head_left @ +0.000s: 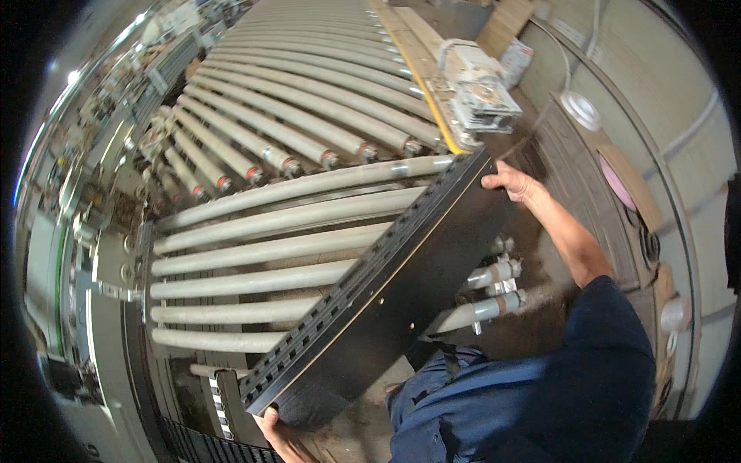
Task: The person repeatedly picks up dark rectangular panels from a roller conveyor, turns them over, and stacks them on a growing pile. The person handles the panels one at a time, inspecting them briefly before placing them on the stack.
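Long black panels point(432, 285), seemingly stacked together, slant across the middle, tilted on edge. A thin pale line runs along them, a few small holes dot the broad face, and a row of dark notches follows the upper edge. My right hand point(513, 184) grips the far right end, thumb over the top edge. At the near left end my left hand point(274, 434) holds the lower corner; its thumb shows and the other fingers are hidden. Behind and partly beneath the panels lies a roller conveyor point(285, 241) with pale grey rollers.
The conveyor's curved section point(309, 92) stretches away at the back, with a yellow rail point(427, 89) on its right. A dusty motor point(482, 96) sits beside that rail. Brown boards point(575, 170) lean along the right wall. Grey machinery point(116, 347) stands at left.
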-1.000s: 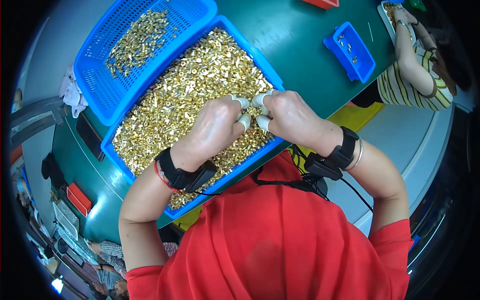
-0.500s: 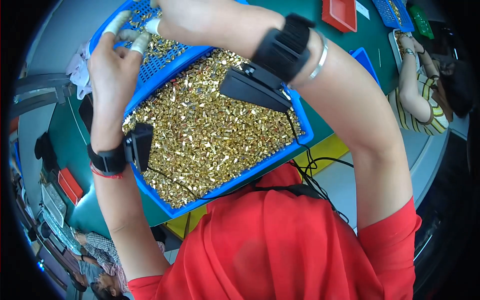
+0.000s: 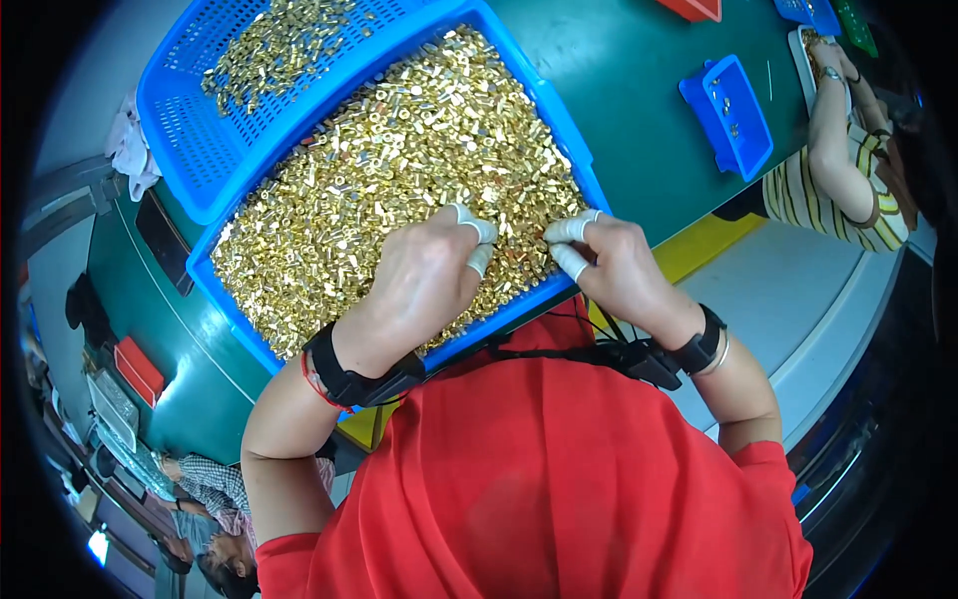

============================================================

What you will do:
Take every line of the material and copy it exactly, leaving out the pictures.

Reply to the exercise:
head_left @ +0.000s: 
Task: The person repeatedly picks up dark rectangular panels from a roller conveyor, turns them over, and stacks them on a growing pile. The person handles the panels one at a time, inspecting them briefly before placing them on the stack.
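Long black panels point(432, 285), seemingly stacked together, slant across the middle, tilted on edge. A thin pale line runs along them, a few small holes dot the broad face, and a row of dark notches follows the upper edge. My right hand point(513, 184) grips the far right end, thumb over the top edge. At the near left end my left hand point(274, 434) holds the lower corner; its thumb shows and the other fingers are hidden. Behind and partly beneath the panels lies a roller conveyor point(285, 241) with pale grey rollers.
The conveyor's curved section point(309, 92) stretches away at the back, with a yellow rail point(427, 89) on its right. A dusty motor point(482, 96) sits beside that rail. Brown boards point(575, 170) lean along the right wall. Grey machinery point(116, 347) stands at left.
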-1.000s: 
-0.500s: 
+0.000s: 

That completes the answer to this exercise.